Brief:
From the first line through the one containing "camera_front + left", restate the listing word for word, and give no other lines.

_ _ _ _

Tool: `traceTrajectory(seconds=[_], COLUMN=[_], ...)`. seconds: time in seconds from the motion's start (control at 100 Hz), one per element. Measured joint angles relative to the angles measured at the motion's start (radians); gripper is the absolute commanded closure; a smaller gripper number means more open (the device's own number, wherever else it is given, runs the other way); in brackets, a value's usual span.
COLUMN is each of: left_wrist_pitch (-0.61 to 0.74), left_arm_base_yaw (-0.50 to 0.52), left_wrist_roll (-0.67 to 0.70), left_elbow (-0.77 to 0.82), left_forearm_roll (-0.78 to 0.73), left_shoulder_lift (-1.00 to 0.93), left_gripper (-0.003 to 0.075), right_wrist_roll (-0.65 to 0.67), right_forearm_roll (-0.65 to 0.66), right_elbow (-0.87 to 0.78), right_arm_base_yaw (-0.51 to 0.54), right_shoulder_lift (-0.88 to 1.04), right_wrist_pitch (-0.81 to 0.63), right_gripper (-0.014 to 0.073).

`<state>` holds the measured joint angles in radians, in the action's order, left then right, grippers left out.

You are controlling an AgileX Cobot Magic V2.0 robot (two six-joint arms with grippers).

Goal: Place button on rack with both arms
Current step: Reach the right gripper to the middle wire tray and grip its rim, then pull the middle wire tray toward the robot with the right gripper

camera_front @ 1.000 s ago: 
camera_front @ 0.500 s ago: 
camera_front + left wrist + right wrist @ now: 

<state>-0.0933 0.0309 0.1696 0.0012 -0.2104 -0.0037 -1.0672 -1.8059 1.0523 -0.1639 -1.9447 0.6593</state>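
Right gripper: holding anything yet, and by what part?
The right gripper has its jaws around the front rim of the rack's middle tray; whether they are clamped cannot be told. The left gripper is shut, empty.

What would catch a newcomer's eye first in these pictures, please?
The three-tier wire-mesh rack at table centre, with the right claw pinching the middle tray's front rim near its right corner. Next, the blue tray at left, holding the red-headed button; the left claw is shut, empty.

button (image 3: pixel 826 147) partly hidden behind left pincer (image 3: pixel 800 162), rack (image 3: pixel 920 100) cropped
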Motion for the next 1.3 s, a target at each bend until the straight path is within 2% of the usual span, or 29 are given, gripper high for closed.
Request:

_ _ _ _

Result of the task:
Tool: `traceTrajectory(seconds=[_], COLUMN=[_], ...)`. seconds: time in seconds from the motion's start (control at 100 Hz), one per element. Measured joint angles relative to the angles measured at the motion's start (radians); gripper is the absolute commanded closure; a smaller gripper number means more open (the device's own number, wherever else it is given, runs the other way); in brackets, a value's usual span.
COLUMN is each of: left_wrist_pitch (-0.61 to 0.74), left_arm_base_yaw (-0.50 to 0.52), left_wrist_roll (-0.67 to 0.70), left_elbow (-0.77 to 0.82), left_forearm_roll (-0.78 to 0.73), left_shoulder_lift (-1.00 to 0.93), left_gripper (-0.003 to 0.075), right_wrist_roll (-0.65 to 0.67), right_forearm_roll (-0.65 to 0.66), right_elbow (-0.87 to 0.78), right_arm_base_yaw (-0.51 to 0.54), right_shoulder_lift (-0.88 to 1.04), right_wrist_pitch (-0.81 to 0.63), right_gripper (-0.014 to 0.073).

`<state>` holds the measured joint angles in radians, in the action's order, left then right, grippers left out.

You are controlling an AgileX Cobot Magic V2.0 robot (two six-joint arms with grippers).

Goal: Place button on rack with both arms
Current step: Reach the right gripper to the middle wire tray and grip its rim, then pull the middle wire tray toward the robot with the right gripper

camera_front @ 1.000 s ago: 
camera_front @ 0.500 s ago: 
camera_front + left wrist + right wrist @ now: 

The exercise requires nothing further.